SALINA, Kan., March 2, 2015 — The dusty discovery of 13 vintage record presses used to manufacture vinyl albums has Chad Kassem, the owner of Quality Record Presses (QRP), singing a new tune.

He had been combing the country for months in search of the equipment to help reduce a troubling backlog of orders for vinyl LPs, whose popularity continues to soar. The problem is, there simply aren’t many of the machines around.

But recently, Kassem discovered 13 of the presses lying dormant in a Chicago warehouse. They were last used in the mid-1990s for unauthorized or “bootleg” 78 RPM albums for export to the Indian market. They were then sold in 2003 to Joell Hays, who had always intended to renovate them to start his own pressing plant. Financing blocked his efforts.
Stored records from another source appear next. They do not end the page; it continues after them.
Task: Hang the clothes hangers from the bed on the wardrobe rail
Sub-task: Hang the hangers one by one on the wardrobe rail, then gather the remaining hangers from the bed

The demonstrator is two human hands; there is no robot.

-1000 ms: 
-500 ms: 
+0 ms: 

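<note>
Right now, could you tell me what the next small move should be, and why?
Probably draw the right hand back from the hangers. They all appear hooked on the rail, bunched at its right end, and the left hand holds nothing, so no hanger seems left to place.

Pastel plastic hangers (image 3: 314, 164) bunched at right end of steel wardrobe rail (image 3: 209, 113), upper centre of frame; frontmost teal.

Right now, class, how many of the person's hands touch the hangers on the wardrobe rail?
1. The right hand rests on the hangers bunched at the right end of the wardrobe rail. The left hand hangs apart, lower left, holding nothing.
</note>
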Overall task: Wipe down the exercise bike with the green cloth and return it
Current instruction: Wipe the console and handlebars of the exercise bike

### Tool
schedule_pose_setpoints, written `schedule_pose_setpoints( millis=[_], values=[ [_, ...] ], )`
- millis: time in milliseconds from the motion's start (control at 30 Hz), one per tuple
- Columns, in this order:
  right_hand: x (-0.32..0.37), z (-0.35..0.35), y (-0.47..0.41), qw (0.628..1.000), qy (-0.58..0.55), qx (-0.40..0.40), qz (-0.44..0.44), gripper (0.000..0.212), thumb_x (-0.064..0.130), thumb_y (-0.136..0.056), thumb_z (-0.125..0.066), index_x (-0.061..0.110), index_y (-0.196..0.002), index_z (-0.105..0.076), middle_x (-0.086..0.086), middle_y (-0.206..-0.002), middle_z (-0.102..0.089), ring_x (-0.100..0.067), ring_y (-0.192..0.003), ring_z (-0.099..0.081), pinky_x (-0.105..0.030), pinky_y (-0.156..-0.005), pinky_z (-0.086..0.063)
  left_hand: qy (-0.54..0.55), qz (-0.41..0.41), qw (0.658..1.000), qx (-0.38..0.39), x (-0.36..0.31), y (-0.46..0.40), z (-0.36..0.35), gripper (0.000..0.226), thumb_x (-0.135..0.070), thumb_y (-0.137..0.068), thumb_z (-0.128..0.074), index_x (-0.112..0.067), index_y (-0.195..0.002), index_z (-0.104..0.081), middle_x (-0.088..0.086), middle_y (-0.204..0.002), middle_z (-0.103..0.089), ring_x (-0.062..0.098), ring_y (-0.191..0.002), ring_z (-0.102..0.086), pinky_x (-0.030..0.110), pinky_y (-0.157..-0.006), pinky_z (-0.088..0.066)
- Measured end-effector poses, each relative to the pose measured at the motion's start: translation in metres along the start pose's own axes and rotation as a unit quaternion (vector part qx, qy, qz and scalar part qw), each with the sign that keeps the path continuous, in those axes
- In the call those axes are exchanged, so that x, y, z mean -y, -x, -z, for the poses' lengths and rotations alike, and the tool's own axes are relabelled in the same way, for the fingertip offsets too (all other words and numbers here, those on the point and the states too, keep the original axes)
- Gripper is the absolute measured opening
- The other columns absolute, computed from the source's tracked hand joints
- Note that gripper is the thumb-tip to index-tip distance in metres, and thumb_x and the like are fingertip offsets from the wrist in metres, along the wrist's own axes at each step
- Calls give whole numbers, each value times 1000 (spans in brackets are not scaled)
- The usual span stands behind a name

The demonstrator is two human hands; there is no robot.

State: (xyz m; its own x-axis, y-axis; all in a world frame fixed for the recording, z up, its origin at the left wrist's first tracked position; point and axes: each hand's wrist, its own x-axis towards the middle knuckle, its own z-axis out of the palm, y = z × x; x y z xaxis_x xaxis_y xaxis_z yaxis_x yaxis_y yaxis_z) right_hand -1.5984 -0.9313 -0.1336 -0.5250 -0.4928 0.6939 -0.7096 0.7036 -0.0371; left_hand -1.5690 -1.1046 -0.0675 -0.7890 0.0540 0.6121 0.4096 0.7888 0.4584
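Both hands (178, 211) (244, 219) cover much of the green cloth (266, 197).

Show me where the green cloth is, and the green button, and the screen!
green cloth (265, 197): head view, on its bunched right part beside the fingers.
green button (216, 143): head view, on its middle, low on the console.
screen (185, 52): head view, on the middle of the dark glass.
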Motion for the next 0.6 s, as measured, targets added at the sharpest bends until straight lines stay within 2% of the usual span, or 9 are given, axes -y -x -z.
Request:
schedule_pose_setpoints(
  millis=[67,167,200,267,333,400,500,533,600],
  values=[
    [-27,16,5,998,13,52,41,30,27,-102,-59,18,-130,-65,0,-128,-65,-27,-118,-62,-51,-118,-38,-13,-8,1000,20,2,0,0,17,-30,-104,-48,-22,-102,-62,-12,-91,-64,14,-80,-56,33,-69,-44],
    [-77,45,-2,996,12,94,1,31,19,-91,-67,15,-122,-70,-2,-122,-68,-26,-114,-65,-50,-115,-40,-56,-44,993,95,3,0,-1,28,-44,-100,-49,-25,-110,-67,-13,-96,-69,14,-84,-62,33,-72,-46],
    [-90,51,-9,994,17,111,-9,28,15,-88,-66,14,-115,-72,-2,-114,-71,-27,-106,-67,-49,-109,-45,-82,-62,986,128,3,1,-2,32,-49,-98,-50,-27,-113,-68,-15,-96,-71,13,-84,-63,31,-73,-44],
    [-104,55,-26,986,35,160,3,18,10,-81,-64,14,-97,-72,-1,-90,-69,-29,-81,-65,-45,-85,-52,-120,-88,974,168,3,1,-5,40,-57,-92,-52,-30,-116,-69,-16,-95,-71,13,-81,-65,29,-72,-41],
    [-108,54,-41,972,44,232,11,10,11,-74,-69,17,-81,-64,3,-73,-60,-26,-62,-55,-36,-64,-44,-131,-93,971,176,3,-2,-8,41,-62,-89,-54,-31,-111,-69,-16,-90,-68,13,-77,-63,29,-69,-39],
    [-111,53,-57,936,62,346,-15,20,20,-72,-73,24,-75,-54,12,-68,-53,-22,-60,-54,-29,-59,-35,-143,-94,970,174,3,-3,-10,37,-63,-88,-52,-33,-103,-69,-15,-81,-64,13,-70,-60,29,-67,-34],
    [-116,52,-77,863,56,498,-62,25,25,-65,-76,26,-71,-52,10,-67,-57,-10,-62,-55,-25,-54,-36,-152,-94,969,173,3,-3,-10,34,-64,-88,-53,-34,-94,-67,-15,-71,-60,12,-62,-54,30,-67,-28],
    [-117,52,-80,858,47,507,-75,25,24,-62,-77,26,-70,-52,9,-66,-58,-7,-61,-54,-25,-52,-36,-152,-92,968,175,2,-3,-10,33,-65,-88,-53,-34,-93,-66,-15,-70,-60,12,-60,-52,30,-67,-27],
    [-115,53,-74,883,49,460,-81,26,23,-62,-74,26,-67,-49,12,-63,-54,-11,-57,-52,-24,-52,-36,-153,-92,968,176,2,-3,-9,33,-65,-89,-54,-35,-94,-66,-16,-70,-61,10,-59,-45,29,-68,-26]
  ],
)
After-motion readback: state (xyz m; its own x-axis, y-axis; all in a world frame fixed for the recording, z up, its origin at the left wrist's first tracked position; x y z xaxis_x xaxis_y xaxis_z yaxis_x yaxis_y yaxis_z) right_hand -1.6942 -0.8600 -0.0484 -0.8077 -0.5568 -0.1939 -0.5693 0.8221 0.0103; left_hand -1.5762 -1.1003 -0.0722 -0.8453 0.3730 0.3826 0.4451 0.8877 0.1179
Kassem found out about the machines from his network of vinyl enthusiasts and quickly completed the recent purchase of 10 Hamiltons, two SMTs, and one Lened presses from Hays. The deal went down in one of Chicago’s famous pizzerias.  With the addition of the 13 presses, QRP will have a capacity of up to 27 presses, making them one of the country’s largest manufacturers of vinyl LPs when they are restored.

“Finding these presses is like opening Al Capone’s vault and actually finding something,” said Kassem, who opened QRP in 2011 as a record manufacturing arm of Acoustic Sounds, a leading online retailer of audiophile recordings. “It was getting aggravating because everyone all over the world is looking for presses and I knew that without them, we simply couldn’t deal with all the orders for vinyl we had on the books.”  

According to Nielsen Music, sales of vinyl albums increased 51.8 percent in 2014 compared to 2013 with more than 9 million units sold. The problem for Kassem—along with all the record manufacturers around the world—is that demand far outweighs supply.

Kassem estimates he has three or four months’ worth of backorders because even after adding a second and third shift of employees, his current presses can’t handle the load. That’s what sparked the search for additional machines.

“These machines we just got may look dirty, old and useless, but they’re not,” said Kassem, who estimates that the recently discovered presses were manufactured between 1968-72. “We’re going to get them all up and running and once we do, we’ll more than double our manufacturing capacity.” 

Currently, Kassem estimates that QRP presses approximately 1 million vinyl LPs a year for his own Analogue Productions reissue label, all of the major labels and a number of independents. The quality of the records coming out of the Salina plant is directly attributable to the innovations QRP introduced to record pressing upon restoration of the machines they have running now. The same alterations, including the addition of computer programmable logic controls to dictate cycle time, will be made for this next batch of presses.

It was QRP’s stellar reputation that sealed the deal with Hays, who for the past 10 years had rebuffed all offers on his presses.

“Even though it breaks my heart to see them go,” Hays said, “it’s good to see them going to the right place and to someone who could do what I just could never get done.”